Sherman Alexie (right) is congratulated by James Howe and Scott Westerfield, two of the judges on the National Book Awards Young People’s Literature committee. Earlier, when I asked Alexie how it felt that, after years of writing adult fiction, he’d come to the big show as a YA author, he pointed out that he’d been writing about teenagers for years, and said he loved dealing more directly with younger readers. “And every book store I’ve been to on this tour, two or three big-name YA authors have come to the reading.
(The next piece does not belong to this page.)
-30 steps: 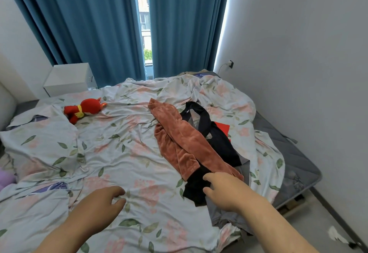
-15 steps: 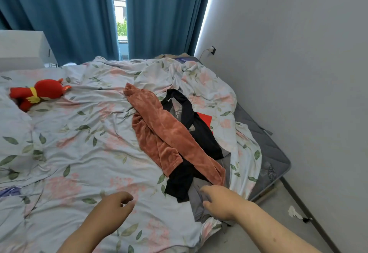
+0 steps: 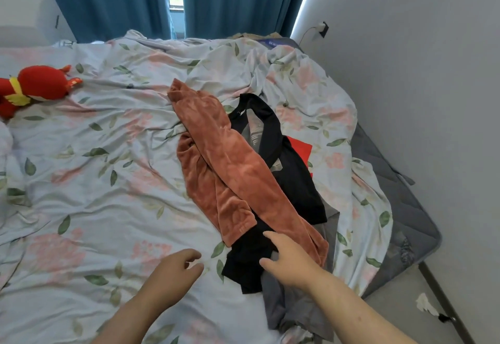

That never happened on my adult book tours.” He revealed that he has completed a second book for younger readers and, as he told Howe and Westerfield, is in the genre to stay.
(During her acceptance speech, Young People’s jury chair Elizabeth Partridge had cited Westerfield for his ability to explain the difference between “elfpunk” and “urban fantasy” to his fellow judges—so what, I asked, was that difference, exactly? “Elfpunk is pretty much full of elves and fairies and traditional sh–,” he laughed. “Holly Black is classic elfpunk—there’s enough creatures already, and she’s using them. Urban fantasy, though, can have some totally made-up f—ed-up creatures.”)
Stanley Plumly, a finalist in the poetry category, congratulates winner Robert Hass after the ceremony.
Jill Bialosky of Norton and Gillian Blake of Bloomsbury, making their way out of the post-awards reception.
Fiction nominee Jim Shepard relaxes after the ceremony with his wife, author Karen Shepard, and literary agent Peter Matson.